Postprint version. Published in Comparative Biochemistry and Physiology - Part A: Molecular & Integrative Physiology, Volume 141, Issue 3, July 1, 2005, pages 327-335.
NOTE: At the time of publication, the author Sean C. Lema was not yet affiliated with Cal Poly.
The definitive version is available at https://doi.org/10.1016/j.cbpb.2005.06.003.

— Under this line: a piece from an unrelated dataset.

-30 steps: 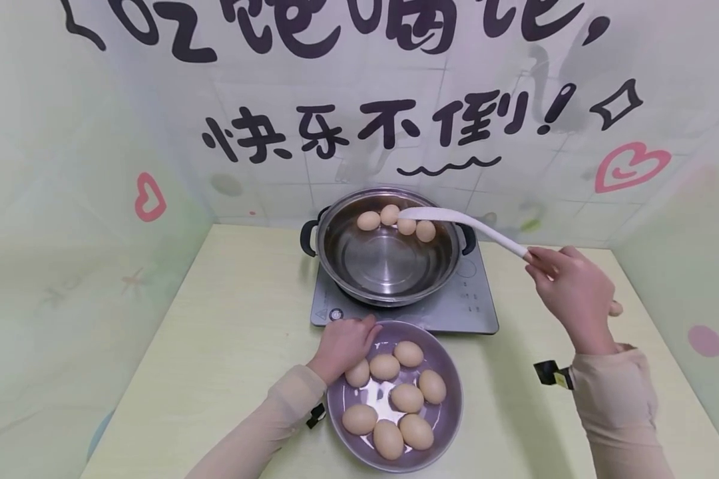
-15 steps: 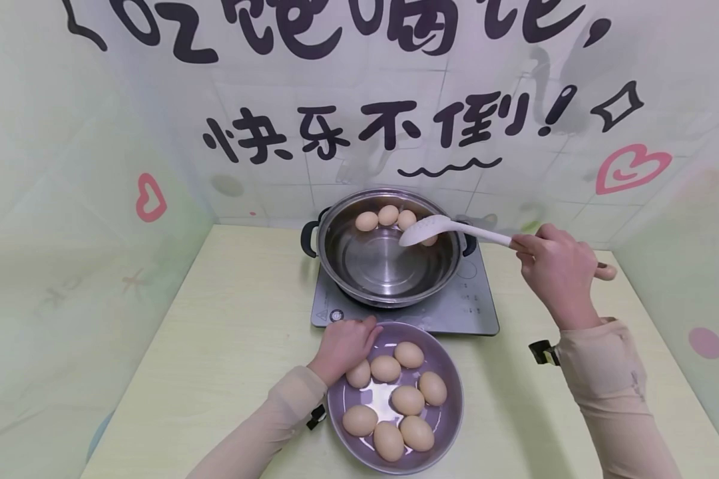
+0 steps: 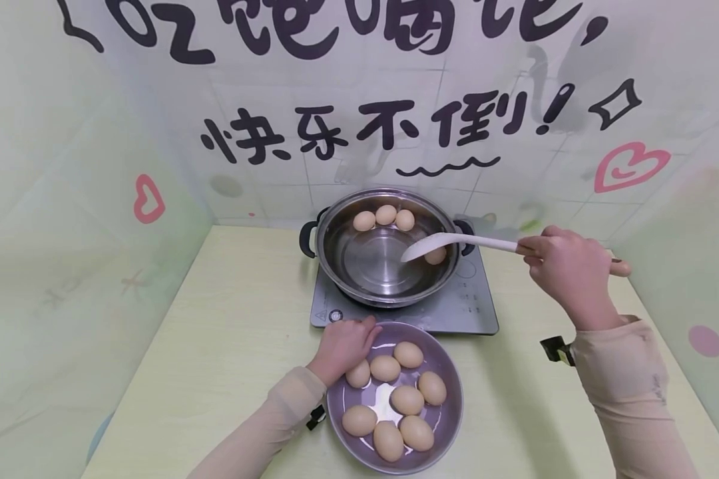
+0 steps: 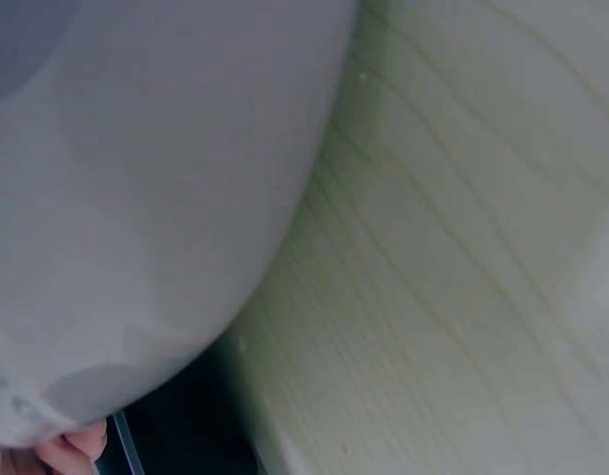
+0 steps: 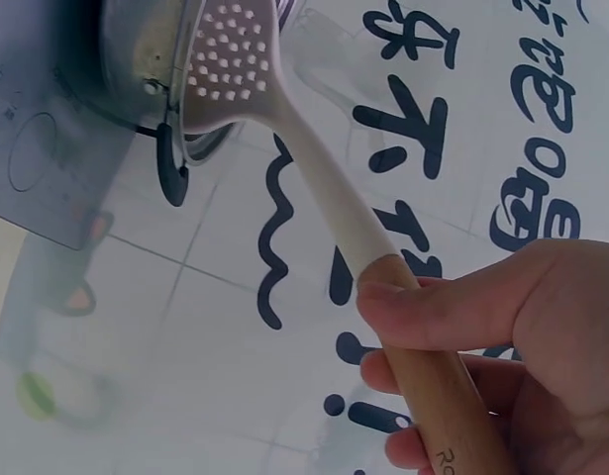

Cell proliferation occurs in the brain of fish throughout life. This mitotic activity contributes new neurons to some brain subdivisions, suggesting potential for plasticity in neural development. Recently we found that the telencephalon in salmonids (salmon, trout) is significantly reduced in fish reared in hatcheries compared to wild fish, and that these differences resulted in part from rearing conditions. Here, we describe localized areas of cell proliferation in the telencephalon of juvenile coho salmon (Oncorhynchus kisutch) and begin to explore whether mitotic activity in these areas is sensitive to environmental conditions. Using the 5-bromo-2'-deoxyuridine (BrdU) cell birthdating technique, we localized proliferating cells in the telencephalon to three distinct zones (proliferation zones 1a, 1b, and 2). We measured the volumes of these zones and showed that they grew at different rates relative to body size. We also found that variation in environmental rearing conditions altered the density of BrdU-labeled cells in proliferation zone 2, but not in zones 1a or 1b. However, this change in mitotic activity did not generate a difference in telencephalon size. These results suggest that environmental conditions, and associated changes in swimming activity or social structure, may influence rates of cell proliferation in the fish forebrain.